Each line of the records below that holds "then" should be returned.
========================
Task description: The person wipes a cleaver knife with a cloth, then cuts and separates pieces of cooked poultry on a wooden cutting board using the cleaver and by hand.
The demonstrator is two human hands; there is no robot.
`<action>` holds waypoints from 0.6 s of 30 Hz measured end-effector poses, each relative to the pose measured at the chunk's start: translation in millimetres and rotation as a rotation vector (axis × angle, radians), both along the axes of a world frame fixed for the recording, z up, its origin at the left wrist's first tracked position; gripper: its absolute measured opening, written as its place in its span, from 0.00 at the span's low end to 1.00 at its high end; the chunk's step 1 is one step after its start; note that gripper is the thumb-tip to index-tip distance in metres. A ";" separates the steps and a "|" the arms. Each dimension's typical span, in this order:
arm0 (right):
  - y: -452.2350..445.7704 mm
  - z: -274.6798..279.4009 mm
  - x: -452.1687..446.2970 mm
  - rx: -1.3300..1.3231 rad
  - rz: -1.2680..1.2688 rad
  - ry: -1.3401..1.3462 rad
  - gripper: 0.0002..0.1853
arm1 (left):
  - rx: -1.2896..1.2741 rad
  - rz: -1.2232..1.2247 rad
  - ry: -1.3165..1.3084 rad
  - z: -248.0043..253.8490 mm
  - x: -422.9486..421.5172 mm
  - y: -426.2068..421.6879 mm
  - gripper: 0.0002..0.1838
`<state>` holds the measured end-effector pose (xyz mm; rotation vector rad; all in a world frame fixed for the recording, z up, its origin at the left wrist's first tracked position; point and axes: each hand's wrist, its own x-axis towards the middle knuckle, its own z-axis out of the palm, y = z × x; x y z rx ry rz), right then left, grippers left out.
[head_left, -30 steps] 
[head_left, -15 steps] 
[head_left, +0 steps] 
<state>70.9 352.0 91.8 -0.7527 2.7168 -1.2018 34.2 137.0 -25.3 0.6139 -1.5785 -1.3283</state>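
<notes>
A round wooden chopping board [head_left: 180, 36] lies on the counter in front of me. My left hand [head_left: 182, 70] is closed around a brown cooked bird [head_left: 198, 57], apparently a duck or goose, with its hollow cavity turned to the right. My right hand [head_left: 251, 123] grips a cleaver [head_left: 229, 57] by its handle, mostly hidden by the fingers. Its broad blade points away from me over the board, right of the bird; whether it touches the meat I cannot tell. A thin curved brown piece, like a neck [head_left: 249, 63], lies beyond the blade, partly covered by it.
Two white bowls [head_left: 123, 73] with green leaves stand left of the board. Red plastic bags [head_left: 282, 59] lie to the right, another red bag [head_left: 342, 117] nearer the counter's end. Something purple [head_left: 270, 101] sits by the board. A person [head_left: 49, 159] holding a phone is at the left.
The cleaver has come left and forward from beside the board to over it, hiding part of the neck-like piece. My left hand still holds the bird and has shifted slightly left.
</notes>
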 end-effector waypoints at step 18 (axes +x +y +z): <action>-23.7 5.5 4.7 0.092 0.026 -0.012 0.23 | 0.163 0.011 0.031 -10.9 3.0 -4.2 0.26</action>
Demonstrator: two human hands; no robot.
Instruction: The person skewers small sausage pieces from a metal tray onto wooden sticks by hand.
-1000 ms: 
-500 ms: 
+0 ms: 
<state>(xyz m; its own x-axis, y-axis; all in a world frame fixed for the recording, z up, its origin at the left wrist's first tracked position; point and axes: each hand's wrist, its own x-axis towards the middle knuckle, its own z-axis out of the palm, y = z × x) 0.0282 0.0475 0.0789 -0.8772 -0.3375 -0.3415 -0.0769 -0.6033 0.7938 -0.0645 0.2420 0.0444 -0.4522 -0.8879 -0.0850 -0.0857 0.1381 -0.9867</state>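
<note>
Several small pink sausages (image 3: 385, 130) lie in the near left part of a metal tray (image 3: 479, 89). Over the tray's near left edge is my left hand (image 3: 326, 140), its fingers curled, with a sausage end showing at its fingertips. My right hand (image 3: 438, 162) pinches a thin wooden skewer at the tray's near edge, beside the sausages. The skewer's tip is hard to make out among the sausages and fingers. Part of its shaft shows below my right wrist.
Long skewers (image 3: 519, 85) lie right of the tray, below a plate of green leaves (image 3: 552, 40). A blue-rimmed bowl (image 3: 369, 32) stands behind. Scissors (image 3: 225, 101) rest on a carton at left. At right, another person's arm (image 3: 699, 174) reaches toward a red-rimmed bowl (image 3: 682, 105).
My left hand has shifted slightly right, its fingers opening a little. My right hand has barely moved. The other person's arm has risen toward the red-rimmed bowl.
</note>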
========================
Answer to the exercise:
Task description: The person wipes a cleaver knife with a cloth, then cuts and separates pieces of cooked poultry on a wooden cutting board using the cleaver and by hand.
`<state>` holds the measured end-effector pose (xyz mm; rotation vector rad; all in a world frame fixed for the recording, z up, its origin at the left wrist's first tracked position; point and axes: each hand's wrist, its own x-axis towards the middle knuckle, its own z-axis out of the palm, y = z × x; x y z rx ry rz), right then left, grippers left out.

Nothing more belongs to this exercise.